* **Task to complete**:
Transcribe every entry word for word, but drop the pictures.

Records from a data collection
§ §

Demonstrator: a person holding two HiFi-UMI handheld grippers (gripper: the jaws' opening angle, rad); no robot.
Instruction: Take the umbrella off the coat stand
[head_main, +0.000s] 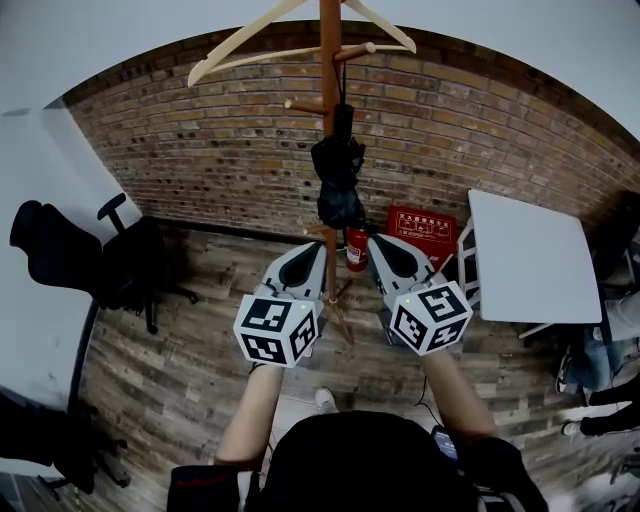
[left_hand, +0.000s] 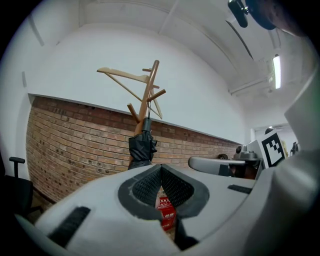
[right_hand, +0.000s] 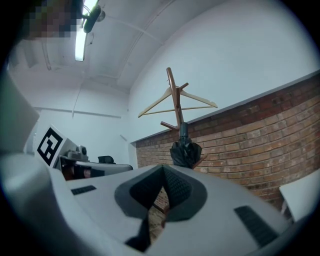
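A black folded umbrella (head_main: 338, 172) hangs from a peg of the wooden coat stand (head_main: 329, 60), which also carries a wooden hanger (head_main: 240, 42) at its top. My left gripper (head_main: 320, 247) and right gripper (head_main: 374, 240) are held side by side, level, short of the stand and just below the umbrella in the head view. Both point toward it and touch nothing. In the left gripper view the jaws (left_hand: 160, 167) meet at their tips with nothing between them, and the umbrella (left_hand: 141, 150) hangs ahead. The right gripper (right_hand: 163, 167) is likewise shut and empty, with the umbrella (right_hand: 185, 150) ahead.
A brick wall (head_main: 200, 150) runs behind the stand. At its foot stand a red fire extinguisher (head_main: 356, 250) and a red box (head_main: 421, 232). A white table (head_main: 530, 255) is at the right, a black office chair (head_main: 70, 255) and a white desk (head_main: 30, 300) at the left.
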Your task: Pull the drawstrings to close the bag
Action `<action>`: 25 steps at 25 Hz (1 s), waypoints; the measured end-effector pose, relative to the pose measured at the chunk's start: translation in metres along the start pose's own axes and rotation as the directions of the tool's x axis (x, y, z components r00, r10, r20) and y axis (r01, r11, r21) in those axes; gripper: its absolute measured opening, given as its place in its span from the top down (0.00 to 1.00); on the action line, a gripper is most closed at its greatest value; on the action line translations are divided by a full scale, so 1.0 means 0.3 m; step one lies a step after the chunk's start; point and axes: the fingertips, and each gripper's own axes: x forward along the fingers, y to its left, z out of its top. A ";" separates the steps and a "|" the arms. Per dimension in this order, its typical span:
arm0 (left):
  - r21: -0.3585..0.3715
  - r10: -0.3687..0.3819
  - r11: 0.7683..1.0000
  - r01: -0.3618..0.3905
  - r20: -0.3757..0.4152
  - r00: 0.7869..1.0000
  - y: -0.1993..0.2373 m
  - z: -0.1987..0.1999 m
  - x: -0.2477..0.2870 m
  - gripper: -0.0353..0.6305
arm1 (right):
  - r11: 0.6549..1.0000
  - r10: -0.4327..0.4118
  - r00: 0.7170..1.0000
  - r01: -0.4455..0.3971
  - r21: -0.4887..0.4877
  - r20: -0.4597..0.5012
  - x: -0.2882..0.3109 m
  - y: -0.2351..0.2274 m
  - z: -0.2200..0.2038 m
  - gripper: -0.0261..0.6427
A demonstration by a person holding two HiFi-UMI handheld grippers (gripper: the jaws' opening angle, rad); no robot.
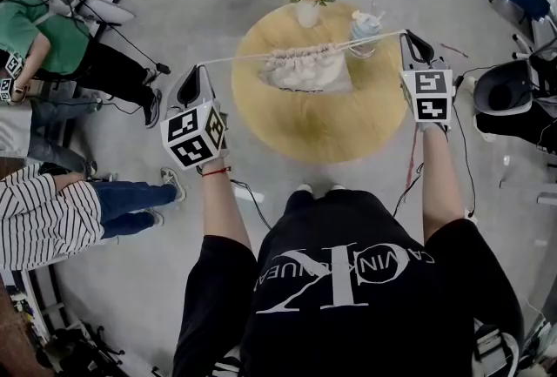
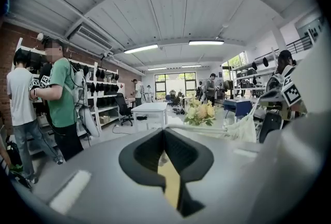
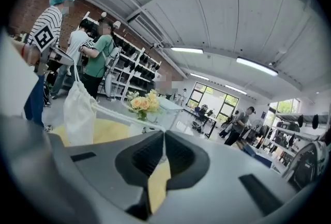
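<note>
Left claw point(image 1: 197, 70), right claw point(image 1: 406, 37): both closed, each pinching one end of drawstrings point(image 1: 252, 58). I hold claws far apart for tension. Bag point(image 1: 309, 70) hangs between, above round surface point(image 1: 331, 136), mouth gathered; nearly closed, I judge.

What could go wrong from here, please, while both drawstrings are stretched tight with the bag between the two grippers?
1. Each drawstring is thin and taut. It might slip out of the shut left gripper or right gripper, so that the bag jerks sideways.
2. The bag is close to the vase and the cup on the table. A swing could topple either.
</note>
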 end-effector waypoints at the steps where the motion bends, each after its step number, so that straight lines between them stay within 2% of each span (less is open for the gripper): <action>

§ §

* **Problem solution**:
Demonstrator: a person holding two HiFi-UMI handheld grippers (gripper: the jaws' opening angle, rad); no robot.
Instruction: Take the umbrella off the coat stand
[head_main, +0.000s] 
[left_hand, +0.000s] 
[right_hand, +0.000s] 
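A black folded umbrella (head_main: 338, 172) hangs from a peg of the wooden coat stand (head_main: 329, 60), which also carries a wooden hanger (head_main: 240, 42) at its top. My left gripper (head_main: 320, 247) and right gripper (head_main: 374, 240) are held side by side, level, short of the stand and just below the umbrella in the head view. Both point toward it and touch nothing. In the left gripper view the jaws (left_hand: 160, 167) meet at their tips with nothing between them, and the umbrella (left_hand: 141, 150) hangs ahead. The right gripper (right_hand: 163, 167) is likewise shut and empty, with the umbrella (right_hand: 185, 150) ahead.
A brick wall (head_main: 200, 150) runs behind the stand. At its foot stand a red fire extinguisher (head_main: 356, 250) and a red box (head_main: 421, 232). A white table (head_main: 530, 255) is at the right, a black office chair (head_main: 70, 255) and a white desk (head_main: 30, 300) at the left.
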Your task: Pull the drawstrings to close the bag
Action `<action>`: 25 steps at 25 Hz (1 s), waypoints; the measured end-effector pose, relative to the pose measured at the chunk's start: translation in metres along the start pose's own axes and rotation as the directions of the tool's x axis (x, y, z components r00, r10, r20) and y axis (r01, r11, r21) in those axes; gripper: its absolute measured opening, given as its place in its span from the top down (0.00 to 1.00); on the action line, a gripper is most closed at its greatest value; on the action line translations are divided by a full scale, so 1.0 means 0.3 m; step one lies a step after the chunk's start; point and axes: the fingertips, and each gripper's own axes: x forward along the fingers, y to its left, z out of its top. A ";" separates the steps and a "|" the arms. Per dimension in this order, its typical span:
arm0 (left):
  - r21: -0.3585..0.3715
  - r10: -0.3687..0.3819
  - r11: 0.7683..1.0000
  - r01: -0.3618..0.3905
  - r20: -0.3757..0.4152
  - r00: 0.7869..1.0000
  - y: -0.1993..0.2373 m
  - z: -0.1987..0.1999 m
  - x: -0.2477..0.2870 m
  - gripper: -0.0353..0.6305
arm1 (right):
  - r11: 0.6549..1.0000
  - r10: -0.4327..0.4118
  - r00: 0.7170..1.0000
  - r01: -0.4455..0.3971
  - r21: -0.4887..0.4877
  - r20: -0.4597..0.5012
  - x: -0.2882..0.3109 m
  - y: -0.2351..0.2274 m
  - z: -0.2200..0.2038 m
  - gripper: -0.0261..0.6427
A demonstration by a person holding two HiFi-UMI handheld grippers (gripper: the jaws' opening angle, rad); no robot.
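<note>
Left claw point(image 1: 197, 70), right claw point(image 1: 406, 37): both closed, each pinching one end of drawstrings point(image 1: 252, 58). I hold claws far apart for tension. Bag point(image 1: 309, 70) hangs between, above round surface point(image 1: 331, 136), mouth gathered; nearly closed, I judge.

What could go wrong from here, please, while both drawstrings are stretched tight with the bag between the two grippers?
1. Each drawstring is thin and taut. It might slip out of the shut left gripper or right gripper, so that the bag jerks sideways.
2. The bag is close to the vase and the cup on the table. A swing could topple either.
</note>
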 end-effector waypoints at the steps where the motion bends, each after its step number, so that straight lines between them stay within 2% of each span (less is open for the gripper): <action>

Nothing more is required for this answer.